* THE TASK:
Reproduce the entire listing below verbatim.

━━━━━ SUPPLIED MATERIAL ━━━━━

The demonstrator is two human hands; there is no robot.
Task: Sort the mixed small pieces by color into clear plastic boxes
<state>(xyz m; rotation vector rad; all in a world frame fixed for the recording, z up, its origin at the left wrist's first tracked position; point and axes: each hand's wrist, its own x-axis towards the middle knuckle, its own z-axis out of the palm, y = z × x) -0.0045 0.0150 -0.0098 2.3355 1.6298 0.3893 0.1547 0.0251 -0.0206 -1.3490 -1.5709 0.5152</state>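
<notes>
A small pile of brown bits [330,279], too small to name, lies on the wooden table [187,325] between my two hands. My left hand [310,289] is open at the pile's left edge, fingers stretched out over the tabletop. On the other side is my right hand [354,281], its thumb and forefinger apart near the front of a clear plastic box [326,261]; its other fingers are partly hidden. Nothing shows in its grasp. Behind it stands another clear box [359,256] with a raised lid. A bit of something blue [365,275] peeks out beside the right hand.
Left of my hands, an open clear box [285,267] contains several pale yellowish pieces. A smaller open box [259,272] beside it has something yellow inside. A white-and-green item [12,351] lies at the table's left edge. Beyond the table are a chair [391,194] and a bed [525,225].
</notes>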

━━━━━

* TASK RESULT:
The demonstrator is two human hands; there is no robot.
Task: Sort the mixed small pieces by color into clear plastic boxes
<state>(xyz m; rotation vector rad; all in a world frame fixed for the recording, z up, its origin at the left wrist's first tracked position; point and axes: each hand's wrist, its own x-axis towards the middle knuckle, its own z-axis out of the palm, y = z × x) -0.0045 0.0150 -0.0098 2.3355 1.6298 0.3893 0.1547 0.0251 -0.0206 -1.3490 -1.5709 0.5152</state>
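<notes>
A small pile of brown bits [330,279], too small to name, lies on the wooden table [187,325] between my two hands. My left hand [310,289] is open at the pile's left edge, fingers stretched out over the tabletop. On the other side is my right hand [354,281], its thumb and forefinger apart near the front of a clear plastic box [326,261]; its other fingers are partly hidden. Nothing shows in its grasp. Behind it stands another clear box [359,256] with a raised lid. A bit of something blue [365,275] peeks out beside the right hand.
Left of my hands, an open clear box [285,267] contains several pale yellowish pieces. A smaller open box [259,272] beside it has something yellow inside. A white-and-green item [12,351] lies at the table's left edge. Beyond the table are a chair [391,194] and a bed [525,225].
</notes>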

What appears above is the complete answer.